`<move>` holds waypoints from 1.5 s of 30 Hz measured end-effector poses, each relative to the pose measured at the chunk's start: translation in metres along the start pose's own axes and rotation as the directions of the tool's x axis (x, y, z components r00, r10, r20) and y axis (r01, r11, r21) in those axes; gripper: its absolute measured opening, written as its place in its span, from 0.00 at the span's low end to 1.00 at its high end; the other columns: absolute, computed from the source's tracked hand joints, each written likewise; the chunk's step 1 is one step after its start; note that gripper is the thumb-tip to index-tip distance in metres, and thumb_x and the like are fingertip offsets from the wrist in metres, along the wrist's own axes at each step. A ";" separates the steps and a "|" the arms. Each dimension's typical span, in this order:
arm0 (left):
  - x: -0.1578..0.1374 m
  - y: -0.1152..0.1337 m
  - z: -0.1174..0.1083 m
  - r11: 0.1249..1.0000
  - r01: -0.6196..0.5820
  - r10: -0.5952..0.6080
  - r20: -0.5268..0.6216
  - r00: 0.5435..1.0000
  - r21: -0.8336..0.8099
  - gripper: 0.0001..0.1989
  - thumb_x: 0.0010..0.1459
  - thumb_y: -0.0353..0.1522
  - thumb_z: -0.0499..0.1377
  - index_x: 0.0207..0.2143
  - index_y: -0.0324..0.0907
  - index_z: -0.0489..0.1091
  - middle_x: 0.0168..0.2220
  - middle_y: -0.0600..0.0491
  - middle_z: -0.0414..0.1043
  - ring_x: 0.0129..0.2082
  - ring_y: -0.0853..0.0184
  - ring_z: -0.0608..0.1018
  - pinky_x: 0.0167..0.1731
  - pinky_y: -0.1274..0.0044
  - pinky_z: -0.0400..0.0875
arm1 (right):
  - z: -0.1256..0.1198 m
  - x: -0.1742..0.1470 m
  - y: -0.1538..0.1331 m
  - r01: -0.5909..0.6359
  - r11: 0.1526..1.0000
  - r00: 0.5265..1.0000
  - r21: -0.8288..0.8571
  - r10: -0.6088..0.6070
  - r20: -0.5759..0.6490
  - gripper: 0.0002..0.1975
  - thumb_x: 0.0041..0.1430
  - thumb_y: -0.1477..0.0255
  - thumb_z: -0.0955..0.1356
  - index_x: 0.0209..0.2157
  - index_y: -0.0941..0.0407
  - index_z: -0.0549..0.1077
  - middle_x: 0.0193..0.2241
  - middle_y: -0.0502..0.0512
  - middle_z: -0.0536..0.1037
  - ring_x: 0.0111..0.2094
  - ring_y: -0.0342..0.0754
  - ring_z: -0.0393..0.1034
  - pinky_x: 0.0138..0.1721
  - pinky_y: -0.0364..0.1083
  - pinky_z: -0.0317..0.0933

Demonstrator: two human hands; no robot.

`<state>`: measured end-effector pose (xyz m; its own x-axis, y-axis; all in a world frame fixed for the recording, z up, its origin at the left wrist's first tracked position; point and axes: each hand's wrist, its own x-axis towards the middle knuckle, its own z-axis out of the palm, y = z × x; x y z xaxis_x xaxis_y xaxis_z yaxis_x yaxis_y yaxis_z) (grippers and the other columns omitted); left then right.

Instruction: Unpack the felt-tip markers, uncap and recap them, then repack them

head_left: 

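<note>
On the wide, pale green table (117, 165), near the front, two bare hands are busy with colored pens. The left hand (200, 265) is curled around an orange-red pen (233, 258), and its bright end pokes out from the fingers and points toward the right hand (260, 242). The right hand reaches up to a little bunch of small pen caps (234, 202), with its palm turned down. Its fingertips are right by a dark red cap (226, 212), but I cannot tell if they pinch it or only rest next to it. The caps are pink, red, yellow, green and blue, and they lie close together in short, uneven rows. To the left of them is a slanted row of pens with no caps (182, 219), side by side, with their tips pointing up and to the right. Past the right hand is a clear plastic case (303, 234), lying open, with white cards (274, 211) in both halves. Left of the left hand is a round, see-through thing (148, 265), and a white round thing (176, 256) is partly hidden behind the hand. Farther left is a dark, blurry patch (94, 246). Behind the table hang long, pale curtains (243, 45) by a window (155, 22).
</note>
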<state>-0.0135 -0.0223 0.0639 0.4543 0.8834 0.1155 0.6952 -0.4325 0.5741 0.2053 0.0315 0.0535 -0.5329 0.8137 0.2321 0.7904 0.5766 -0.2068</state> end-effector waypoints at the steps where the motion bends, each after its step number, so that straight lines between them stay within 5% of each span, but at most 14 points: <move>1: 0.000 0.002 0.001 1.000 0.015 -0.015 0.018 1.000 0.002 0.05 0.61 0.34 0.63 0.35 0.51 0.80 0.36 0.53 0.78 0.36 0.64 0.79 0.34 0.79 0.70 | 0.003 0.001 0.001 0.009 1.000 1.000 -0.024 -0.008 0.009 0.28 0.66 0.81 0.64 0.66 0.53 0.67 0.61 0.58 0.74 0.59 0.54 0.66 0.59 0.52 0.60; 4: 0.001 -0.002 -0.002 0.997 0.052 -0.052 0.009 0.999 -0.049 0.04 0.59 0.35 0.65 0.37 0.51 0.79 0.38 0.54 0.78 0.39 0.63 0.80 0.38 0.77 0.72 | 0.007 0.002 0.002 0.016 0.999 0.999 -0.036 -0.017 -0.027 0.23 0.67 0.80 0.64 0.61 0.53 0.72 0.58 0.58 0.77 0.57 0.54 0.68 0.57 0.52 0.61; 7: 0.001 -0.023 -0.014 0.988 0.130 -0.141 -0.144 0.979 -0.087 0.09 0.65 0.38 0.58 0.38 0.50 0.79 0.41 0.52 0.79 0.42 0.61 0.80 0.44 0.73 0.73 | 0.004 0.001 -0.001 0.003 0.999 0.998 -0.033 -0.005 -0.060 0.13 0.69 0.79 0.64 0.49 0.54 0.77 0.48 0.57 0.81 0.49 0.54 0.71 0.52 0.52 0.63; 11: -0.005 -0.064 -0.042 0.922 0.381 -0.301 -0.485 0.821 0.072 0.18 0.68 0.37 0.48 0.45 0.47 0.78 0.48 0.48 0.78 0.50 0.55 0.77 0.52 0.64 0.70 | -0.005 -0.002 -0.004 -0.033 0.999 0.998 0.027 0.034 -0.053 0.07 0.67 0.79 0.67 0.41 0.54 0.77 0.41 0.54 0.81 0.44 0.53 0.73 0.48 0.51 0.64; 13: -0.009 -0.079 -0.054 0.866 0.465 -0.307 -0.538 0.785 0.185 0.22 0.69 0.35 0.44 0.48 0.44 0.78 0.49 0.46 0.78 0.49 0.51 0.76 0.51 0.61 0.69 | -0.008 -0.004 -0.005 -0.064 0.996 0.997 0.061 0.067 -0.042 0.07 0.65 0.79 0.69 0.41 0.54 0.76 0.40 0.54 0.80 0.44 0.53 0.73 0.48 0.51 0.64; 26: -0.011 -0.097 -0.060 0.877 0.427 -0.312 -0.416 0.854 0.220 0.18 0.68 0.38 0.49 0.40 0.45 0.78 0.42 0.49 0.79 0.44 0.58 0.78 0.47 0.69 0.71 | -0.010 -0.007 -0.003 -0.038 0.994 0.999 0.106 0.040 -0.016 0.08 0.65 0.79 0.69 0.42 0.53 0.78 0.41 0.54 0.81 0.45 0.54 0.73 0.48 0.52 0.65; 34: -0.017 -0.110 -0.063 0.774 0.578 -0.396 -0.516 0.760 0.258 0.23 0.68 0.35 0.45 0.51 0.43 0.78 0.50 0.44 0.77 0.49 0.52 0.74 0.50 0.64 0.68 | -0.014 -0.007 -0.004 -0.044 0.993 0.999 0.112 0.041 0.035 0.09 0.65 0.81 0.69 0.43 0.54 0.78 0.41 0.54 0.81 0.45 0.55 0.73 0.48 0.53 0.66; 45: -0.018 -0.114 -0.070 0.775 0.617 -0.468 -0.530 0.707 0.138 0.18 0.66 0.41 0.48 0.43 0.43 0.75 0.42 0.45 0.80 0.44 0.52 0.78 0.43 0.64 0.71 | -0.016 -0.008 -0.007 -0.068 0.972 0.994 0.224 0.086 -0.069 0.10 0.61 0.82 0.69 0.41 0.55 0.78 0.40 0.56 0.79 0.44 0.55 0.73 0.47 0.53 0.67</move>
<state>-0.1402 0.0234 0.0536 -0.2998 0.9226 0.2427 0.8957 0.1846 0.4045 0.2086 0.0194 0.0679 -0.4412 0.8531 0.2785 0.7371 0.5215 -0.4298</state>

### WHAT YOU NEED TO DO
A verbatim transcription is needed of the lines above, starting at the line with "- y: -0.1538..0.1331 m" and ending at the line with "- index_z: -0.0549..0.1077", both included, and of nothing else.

### RESPONSE
  - y: -0.1538..0.1331 m
  - r01: -0.5909..0.6359
  - r11: 0.1526..1.0000
  - r00: 0.5265..1.0000
  - r21: -0.8288..0.8571
  - r10: -0.6088..0.6070
  - r20: -0.5759..0.6490
  - gripper: 0.0002..0.1975
  - thumb_x: 0.0041..0.1430
  - thumb_y: -0.1477..0.0255
  - thumb_z: -0.0955..0.1356
  - index_x: 0.0209..0.2157
  - index_y: -0.0941..0.0407
  - index_z: -0.0549..0.1077

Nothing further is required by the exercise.